## YOUR ASSIGNMENT:
Each line of the data that mentions the string "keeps" needs to be identified and copied.

___ DATA BELOW ___

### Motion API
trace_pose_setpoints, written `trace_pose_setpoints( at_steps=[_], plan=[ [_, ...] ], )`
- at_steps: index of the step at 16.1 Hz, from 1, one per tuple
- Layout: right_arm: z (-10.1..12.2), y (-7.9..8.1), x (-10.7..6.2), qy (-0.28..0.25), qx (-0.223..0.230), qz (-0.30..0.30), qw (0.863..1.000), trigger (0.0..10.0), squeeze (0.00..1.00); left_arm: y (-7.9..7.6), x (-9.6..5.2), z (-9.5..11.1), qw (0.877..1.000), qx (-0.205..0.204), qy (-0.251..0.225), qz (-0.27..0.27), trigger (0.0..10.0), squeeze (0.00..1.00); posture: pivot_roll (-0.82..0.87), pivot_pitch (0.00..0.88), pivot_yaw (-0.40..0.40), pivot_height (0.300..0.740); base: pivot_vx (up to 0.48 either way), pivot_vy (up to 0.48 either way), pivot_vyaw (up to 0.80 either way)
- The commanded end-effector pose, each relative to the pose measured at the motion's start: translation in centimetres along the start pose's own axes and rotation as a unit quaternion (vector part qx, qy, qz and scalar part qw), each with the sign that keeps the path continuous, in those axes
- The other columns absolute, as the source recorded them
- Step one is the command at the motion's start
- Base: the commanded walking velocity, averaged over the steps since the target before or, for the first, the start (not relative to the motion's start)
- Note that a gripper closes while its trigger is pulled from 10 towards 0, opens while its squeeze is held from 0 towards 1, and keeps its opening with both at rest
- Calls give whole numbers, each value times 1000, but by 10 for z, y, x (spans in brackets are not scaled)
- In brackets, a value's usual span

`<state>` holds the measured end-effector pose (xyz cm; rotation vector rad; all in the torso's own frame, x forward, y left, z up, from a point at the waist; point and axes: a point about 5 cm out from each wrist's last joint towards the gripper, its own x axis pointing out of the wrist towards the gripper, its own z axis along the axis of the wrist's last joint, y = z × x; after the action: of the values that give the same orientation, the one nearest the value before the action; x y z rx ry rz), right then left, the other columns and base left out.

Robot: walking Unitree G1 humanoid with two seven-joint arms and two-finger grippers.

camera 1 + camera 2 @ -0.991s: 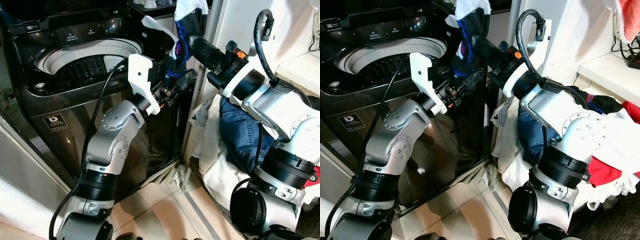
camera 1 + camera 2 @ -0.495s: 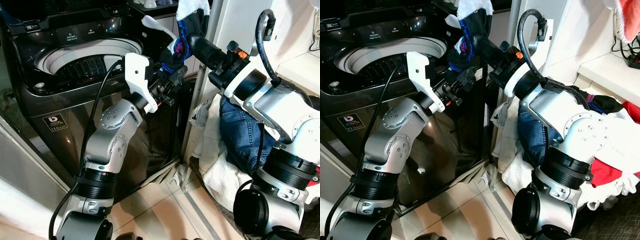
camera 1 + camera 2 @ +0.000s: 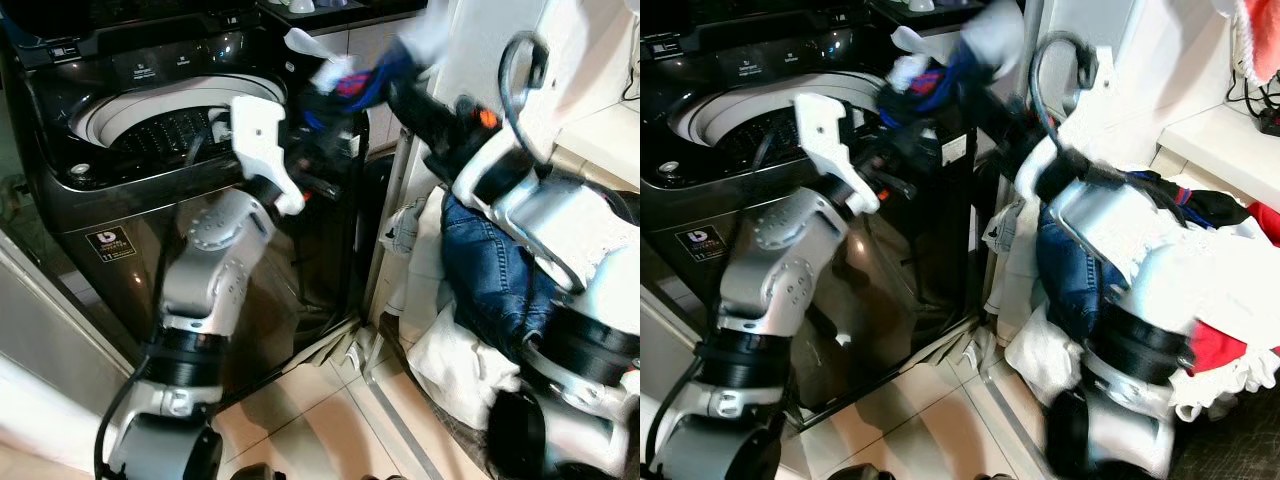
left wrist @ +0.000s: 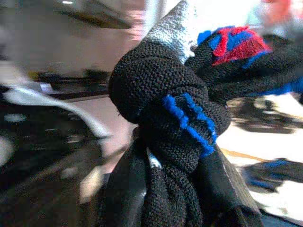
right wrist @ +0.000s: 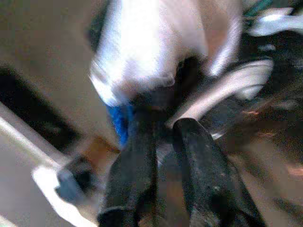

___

## OUTPUT FOR THIS EXERCISE:
- The commanded end-effector pose, each relative to the pose measured at the motion's start: translation in centimetres along the start pose's own axes and rotation as a unit quaternion (vector part qx, qy, qz and scalar part qw), each with the sign that keeps the path continuous, in those axes
- Note that a gripper closes while its trigger is pulled from 10 towards 0, opens while its squeeze is held from 0 towards 1, and keeps its opening with both at rest

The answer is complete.